Ao reconhece-lo, ficou feliz,
entendeu que a ocasião era boa,
pois não vislumbrou intenções hostis:
“Ele vem para entregar-me a coroa”.
Daçarata, rei de nove mil anos,
descansara ainda recentemente
e Barata, pra desfazer o engano
de estar reinando ilegitimamente,

porque era leal e justiceiro,
quis entregar, ao legítimo dono,
o cetro, mas a coroa primeiro
e empossar Rama no de Aiodia trono.
Nosso herói ficou muito comovido
com esta nobre, altruística ação
do jovem príncipe desprendido,
leal amigo e amantíssimo irmão.
A princípio pareceu vacilar,
tomado por uma intensa emoção,
mas consultou Sita, com um olhar,
e, por fim, tomou sua decisão.

“A vontade do meu pai é sagrada.
por isso, é você que deve reinar”,
disse Rama, com a voz embargada,
sem poder a emoção disfarçar.
“Se a sua nobre mãe foi ambiciosa,
só o foi pelo amor que lhe dedica,
fique atento, não a deixe ansiosa,
e reine, com justiça, na pátria rica.
Retorne para o nosso reino belo,
para que os vassalos não se amotinem,
e concretize o maternal anelo,
fazendo com que os seus sempre o estimem”.

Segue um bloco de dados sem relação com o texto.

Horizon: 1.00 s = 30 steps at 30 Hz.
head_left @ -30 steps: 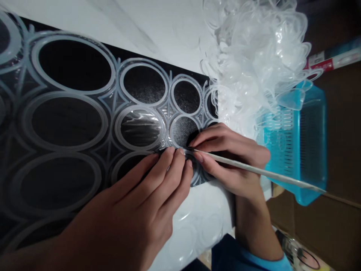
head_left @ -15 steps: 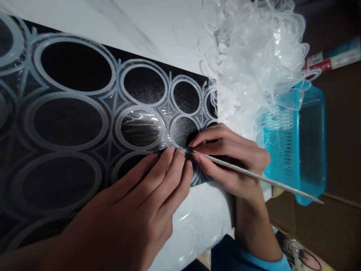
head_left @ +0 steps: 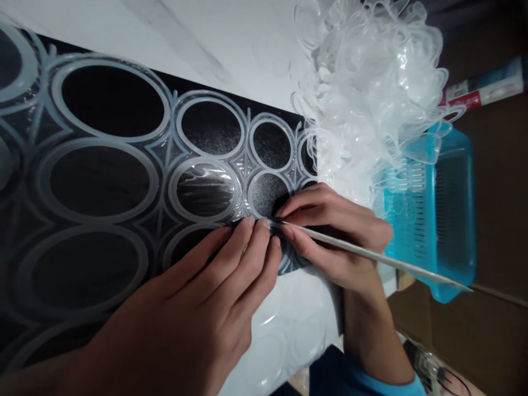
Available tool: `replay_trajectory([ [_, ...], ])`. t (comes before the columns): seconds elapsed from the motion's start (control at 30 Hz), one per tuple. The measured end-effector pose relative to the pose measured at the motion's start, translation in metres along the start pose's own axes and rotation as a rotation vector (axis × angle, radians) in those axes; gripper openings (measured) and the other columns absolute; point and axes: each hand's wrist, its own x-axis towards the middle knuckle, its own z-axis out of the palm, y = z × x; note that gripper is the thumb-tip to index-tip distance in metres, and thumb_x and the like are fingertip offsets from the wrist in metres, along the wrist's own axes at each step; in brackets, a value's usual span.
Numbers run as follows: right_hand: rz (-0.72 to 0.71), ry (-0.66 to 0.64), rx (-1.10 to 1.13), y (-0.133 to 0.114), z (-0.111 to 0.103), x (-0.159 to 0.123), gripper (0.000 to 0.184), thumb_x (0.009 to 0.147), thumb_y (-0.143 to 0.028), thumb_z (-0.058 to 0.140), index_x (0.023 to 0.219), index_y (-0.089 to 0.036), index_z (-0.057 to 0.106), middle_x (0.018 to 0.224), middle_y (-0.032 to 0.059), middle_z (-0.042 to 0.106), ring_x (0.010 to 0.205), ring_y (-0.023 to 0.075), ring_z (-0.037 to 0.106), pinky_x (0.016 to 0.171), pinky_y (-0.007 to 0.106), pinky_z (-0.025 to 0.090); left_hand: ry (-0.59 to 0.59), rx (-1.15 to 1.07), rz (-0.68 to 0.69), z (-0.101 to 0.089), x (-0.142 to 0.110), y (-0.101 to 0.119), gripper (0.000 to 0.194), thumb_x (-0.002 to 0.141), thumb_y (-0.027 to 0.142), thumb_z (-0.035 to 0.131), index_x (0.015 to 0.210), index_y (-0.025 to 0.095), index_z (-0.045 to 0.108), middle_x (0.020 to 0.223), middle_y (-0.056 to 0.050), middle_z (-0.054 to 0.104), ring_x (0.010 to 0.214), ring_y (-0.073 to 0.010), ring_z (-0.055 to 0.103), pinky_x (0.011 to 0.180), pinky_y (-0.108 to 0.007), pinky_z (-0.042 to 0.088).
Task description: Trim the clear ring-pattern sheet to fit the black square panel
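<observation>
A black sheet [head_left: 111, 99] bears a clear plastic layer with rows of frosted rings [head_left: 210, 190] and pointed, star-like shapes between them. My left hand [head_left: 214, 286] lies over the lower part of this sheet, its fingers stretched out and its fingertips pressing near a ring edge. Just right of those fingertips, my right hand [head_left: 334, 234] pinches a thin, pale stick [head_left: 383, 258] between thumb and fingers. One end of the stick meets the sheet beside my left fingertips; the other points toward the lower right. Its exact tip is hidden by my fingers.
A heap of clear plastic ring-shaped pieces [head_left: 371, 82] sits at the upper right on the white marbled table [head_left: 247, 49]. Beyond it stands a blue slotted basket [head_left: 454, 220]. More clear round shapes [head_left: 289, 330] show on the pale sheeting at the near edge.
The view has shifted very slightly. Both hands stay in almost the same place, and the stick still rests between my right fingers.
</observation>
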Motion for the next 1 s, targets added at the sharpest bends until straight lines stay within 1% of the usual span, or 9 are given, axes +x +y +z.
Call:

Barata recusou-se a conservar
a coroa, o governo da cidade
e fez-se asceta, para meditar,
para buscar a eterna verdade.
E assim Aiodia ficou sem senhor,
pois o rei, pelo povo desejado,
evitou usufruir do esplendor
do poder, pois sentia-se exilado.
Ao pé do trono as sandálias reais
Passaram a simbolizar nobreza
até que, deste exílio, triunfais,
retornassem o príncipe e a princesa.

Dias passavam, sem dores, sem prantos,
sem que qualquer tragédia os alcançasse,
a existência era plena de encantos
sem que ciúme e inveja a empanassem.
Parecia-lhes que em seus corações
nunca abrigariam canto guerreiro
e nem o travo das desilusões
acenderia, do ódio, o braseiro.
A paz total, plenitude do riso,
a suave ternura, jamais perdida,
e todas alegrias do paraíso
de Indra, lhes animavam a vida.

Da profunda beleza que os rodeava,
da que emanava de Rama e de Sita,
do seu amor, que apenas aumentava,
evolava uma volúpia infinita.
Porém, na floresta encantada, um dia,
onde ninguém, ainda, penetrara,
do casal, destruiu a alegria,
o gigante Ravana, rei Rakshara.
Raksharas desmanchavam matrimônios,
porque se alimentavam de desgostos,
pois eram gênios maus, eram demônios,
monstros horrendos que tinham dez rostos.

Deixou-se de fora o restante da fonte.